# Your goal:
Copy out every line of the data exactly; do not include the images.

# Data extract:
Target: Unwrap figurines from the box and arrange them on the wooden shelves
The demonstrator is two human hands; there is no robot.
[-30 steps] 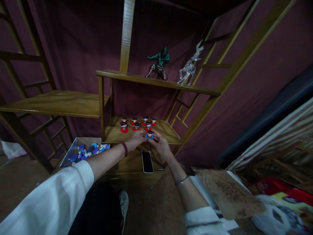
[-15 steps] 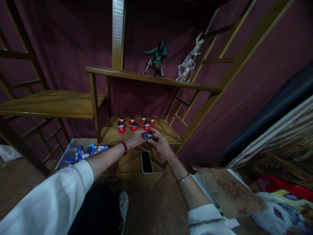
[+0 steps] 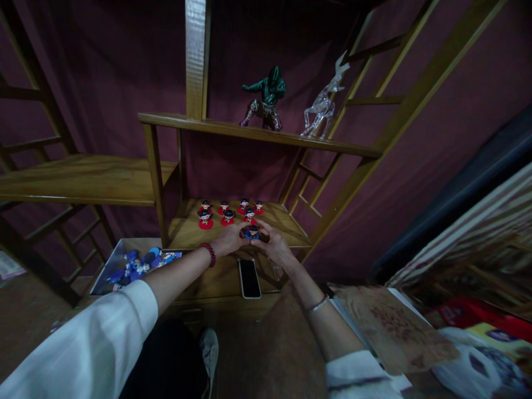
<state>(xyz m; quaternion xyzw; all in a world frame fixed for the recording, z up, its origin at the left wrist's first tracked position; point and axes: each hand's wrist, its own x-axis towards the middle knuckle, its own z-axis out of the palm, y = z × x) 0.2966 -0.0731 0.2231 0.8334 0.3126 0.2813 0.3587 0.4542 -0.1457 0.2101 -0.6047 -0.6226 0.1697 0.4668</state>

# Written response:
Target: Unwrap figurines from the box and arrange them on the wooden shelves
The demonstrator is two human hands; there is no robot.
[-30 steps] 
[-15 steps] 
[+0 steps] 
<state>(xyz m; quaternion xyzw; all in a world frame fixed for the recording, z up, its origin at the left wrist's first tracked position; point and axes: each hand's wrist, its own x-axis towards the middle knuckle, its own z-axis out of the palm, y = z × x) 0.2966 -0.0731 0.2231 0.8334 0.3126 0.2813 0.3587 0.4542 -0.1457 0.2101 -0.6047 -0.6226 0.1697 0.4668</state>

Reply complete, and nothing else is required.